TASK TO CARRY OUT
When you find the line with "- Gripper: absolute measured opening" among the records below, reproduce it and each line after it exactly, ending with the line with "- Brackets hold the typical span".
┄┄┄┄┄┄┄┄┄┄┄┄┄┄┄┄┄┄┄┄
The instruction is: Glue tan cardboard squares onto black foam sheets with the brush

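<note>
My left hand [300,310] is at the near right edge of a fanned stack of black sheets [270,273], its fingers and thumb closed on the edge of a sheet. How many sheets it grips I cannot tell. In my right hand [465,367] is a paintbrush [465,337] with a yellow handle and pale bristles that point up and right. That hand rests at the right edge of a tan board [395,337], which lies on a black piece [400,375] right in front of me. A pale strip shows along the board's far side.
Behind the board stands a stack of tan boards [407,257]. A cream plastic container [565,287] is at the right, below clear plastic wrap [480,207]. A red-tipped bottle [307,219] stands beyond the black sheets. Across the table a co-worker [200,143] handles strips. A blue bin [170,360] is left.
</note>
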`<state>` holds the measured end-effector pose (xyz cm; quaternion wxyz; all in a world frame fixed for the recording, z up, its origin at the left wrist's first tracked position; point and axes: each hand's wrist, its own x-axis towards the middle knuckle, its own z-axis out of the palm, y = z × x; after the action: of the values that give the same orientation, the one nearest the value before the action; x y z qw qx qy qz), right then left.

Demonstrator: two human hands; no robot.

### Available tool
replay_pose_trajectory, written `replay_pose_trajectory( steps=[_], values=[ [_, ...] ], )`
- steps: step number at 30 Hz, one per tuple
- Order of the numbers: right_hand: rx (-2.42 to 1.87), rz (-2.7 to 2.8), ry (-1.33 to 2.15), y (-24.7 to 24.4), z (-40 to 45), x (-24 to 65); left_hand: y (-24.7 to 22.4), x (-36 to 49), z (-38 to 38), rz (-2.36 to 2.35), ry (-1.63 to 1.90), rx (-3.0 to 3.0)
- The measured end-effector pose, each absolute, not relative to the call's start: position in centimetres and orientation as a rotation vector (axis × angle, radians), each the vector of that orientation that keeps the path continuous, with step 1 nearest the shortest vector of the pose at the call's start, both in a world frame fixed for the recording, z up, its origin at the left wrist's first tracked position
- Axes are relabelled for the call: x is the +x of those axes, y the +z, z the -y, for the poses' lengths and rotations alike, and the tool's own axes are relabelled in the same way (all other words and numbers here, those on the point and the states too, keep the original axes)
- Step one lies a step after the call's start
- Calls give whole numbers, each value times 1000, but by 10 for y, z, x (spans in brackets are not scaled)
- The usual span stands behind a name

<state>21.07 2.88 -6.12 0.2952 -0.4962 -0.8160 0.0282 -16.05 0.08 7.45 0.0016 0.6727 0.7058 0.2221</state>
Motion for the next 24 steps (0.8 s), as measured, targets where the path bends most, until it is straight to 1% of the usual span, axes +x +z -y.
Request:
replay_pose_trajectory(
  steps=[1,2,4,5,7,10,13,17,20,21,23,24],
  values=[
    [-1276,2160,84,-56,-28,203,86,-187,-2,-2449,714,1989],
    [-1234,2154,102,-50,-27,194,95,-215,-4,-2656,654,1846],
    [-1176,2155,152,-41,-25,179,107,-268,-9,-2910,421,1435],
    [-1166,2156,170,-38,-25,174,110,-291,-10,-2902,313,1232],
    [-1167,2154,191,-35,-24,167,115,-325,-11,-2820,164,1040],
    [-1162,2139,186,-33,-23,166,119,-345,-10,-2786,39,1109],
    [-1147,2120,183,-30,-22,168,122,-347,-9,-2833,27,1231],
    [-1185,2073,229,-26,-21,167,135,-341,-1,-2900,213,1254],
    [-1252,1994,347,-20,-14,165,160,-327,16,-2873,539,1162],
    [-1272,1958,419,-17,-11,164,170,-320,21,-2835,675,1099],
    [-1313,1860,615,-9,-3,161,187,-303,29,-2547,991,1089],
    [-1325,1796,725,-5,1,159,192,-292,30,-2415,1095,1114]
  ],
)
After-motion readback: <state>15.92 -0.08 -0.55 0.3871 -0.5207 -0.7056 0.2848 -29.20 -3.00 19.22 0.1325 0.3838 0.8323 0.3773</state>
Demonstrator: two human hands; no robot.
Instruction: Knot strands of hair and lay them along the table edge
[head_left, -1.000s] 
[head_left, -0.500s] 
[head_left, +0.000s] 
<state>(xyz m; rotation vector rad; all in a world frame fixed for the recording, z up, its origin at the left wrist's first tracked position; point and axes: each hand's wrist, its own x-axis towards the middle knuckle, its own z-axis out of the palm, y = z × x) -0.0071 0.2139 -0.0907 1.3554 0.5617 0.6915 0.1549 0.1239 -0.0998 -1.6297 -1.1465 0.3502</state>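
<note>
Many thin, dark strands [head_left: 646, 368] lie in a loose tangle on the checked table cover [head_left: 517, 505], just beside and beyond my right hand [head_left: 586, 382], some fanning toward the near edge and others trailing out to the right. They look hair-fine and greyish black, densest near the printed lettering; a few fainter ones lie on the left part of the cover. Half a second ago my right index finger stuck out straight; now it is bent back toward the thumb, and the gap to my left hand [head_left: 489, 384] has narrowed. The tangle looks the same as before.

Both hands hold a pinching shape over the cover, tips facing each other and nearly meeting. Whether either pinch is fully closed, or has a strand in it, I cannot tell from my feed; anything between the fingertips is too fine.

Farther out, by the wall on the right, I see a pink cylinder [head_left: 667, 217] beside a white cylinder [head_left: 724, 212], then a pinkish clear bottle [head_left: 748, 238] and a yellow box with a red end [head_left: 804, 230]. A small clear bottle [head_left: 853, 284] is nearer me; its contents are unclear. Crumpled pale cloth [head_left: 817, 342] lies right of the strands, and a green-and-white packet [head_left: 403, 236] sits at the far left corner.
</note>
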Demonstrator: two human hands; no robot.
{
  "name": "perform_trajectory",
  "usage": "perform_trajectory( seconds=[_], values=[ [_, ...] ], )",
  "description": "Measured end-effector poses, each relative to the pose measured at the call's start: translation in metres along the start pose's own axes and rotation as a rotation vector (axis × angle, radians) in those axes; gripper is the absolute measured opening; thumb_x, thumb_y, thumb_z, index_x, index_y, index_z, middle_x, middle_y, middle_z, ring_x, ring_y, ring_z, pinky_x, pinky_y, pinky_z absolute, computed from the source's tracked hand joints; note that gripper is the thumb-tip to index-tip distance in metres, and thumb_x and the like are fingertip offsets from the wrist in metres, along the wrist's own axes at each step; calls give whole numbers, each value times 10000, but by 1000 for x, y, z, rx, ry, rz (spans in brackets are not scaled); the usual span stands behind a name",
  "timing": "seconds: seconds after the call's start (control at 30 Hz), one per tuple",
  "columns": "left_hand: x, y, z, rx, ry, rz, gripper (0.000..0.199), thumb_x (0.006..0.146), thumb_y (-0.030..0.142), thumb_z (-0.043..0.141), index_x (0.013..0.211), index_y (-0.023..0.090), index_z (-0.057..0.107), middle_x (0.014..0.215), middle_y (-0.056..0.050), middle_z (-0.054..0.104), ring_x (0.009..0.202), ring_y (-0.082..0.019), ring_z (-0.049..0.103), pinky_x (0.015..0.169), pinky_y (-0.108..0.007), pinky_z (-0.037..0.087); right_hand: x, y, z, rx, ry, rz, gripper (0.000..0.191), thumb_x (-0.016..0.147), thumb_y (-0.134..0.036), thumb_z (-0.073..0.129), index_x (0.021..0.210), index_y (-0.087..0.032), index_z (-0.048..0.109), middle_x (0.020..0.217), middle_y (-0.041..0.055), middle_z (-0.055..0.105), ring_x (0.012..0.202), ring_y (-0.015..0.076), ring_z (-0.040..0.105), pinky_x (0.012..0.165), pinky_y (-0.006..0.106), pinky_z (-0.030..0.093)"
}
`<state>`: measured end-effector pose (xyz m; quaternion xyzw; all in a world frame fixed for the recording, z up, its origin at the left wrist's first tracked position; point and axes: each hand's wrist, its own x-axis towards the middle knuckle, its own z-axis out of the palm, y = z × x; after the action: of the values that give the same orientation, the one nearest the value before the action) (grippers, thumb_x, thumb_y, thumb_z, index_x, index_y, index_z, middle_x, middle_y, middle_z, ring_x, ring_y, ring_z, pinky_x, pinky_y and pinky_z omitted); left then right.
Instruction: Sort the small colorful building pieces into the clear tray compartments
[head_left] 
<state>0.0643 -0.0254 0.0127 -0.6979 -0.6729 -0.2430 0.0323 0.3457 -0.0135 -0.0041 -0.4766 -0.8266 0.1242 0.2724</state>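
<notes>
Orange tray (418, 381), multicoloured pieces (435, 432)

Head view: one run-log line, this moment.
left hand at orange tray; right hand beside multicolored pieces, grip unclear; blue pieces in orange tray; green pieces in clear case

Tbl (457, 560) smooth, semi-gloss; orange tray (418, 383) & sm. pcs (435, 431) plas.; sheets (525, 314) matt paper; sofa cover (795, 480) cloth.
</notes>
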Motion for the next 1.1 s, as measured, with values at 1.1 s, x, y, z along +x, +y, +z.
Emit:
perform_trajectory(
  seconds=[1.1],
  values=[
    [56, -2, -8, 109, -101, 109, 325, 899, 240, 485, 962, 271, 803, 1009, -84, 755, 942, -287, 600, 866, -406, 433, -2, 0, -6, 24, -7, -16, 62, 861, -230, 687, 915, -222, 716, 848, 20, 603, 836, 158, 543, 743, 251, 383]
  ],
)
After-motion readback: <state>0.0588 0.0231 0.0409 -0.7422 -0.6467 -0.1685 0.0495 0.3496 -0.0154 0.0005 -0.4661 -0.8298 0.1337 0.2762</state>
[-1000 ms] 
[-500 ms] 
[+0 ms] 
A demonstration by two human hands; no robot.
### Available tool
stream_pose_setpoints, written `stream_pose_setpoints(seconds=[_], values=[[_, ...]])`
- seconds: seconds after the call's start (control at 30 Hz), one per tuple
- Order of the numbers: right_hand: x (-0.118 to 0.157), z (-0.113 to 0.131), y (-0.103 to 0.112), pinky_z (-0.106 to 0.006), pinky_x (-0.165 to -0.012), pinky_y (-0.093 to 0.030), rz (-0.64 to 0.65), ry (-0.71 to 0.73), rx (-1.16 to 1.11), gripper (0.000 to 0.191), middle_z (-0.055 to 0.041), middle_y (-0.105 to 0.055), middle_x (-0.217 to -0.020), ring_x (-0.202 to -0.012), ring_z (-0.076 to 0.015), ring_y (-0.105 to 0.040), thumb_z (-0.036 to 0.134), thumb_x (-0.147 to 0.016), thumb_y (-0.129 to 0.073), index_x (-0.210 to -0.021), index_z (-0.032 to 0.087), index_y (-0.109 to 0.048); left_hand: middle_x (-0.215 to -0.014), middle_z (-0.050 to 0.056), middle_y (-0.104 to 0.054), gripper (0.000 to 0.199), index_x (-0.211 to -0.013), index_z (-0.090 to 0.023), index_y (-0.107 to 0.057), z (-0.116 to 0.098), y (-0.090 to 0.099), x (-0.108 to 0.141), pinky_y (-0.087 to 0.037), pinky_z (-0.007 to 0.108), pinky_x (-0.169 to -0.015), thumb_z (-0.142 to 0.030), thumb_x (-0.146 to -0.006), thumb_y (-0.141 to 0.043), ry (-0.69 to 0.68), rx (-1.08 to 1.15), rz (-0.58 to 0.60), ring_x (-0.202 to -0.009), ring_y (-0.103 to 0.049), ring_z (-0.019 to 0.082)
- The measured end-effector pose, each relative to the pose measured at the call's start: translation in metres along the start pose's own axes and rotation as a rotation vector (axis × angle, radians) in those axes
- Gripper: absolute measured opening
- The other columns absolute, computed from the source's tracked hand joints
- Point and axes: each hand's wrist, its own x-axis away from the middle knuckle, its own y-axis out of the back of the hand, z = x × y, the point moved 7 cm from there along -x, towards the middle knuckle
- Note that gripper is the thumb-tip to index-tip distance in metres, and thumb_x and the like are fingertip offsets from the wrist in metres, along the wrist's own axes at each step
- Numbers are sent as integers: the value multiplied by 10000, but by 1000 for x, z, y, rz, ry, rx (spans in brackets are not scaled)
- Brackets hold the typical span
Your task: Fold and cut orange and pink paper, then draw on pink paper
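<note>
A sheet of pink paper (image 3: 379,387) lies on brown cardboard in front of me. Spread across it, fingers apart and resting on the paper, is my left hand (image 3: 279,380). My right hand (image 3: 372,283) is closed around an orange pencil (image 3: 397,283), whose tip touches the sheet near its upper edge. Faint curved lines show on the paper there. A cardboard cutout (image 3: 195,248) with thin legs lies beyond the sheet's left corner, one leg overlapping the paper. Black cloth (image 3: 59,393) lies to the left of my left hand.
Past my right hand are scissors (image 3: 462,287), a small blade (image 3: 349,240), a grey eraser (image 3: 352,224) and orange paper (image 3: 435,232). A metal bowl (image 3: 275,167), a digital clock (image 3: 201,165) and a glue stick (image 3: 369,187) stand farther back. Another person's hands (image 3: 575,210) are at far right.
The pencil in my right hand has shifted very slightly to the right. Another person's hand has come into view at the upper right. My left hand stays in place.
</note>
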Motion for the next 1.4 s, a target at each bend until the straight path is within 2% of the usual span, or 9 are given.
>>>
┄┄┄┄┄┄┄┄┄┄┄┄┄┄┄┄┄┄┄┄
RESPONSE BELOW
- Gripper: absolute measured opening
- The other columns absolute, computed from the source's tracked hand joints
- Point and axes: each hand's wrist, its own x-axis away from the middle knuckle, its own y-axis out of the back of the hand, z = x × y, the point moved 7 cm from there along -x, towards the middle knuckle
- Note that gripper is the thumb-tip to index-tip distance in metres, and thumb_x and the like are fingertip offsets from the wrist in metres, along the wrist's own axes at each step
- Numbers are sent as integers: the value multiplied by 10000, but by 1000 for x, z, y, rz, ry, rx (spans in brackets are not scaled)
- Brackets hold the typical span

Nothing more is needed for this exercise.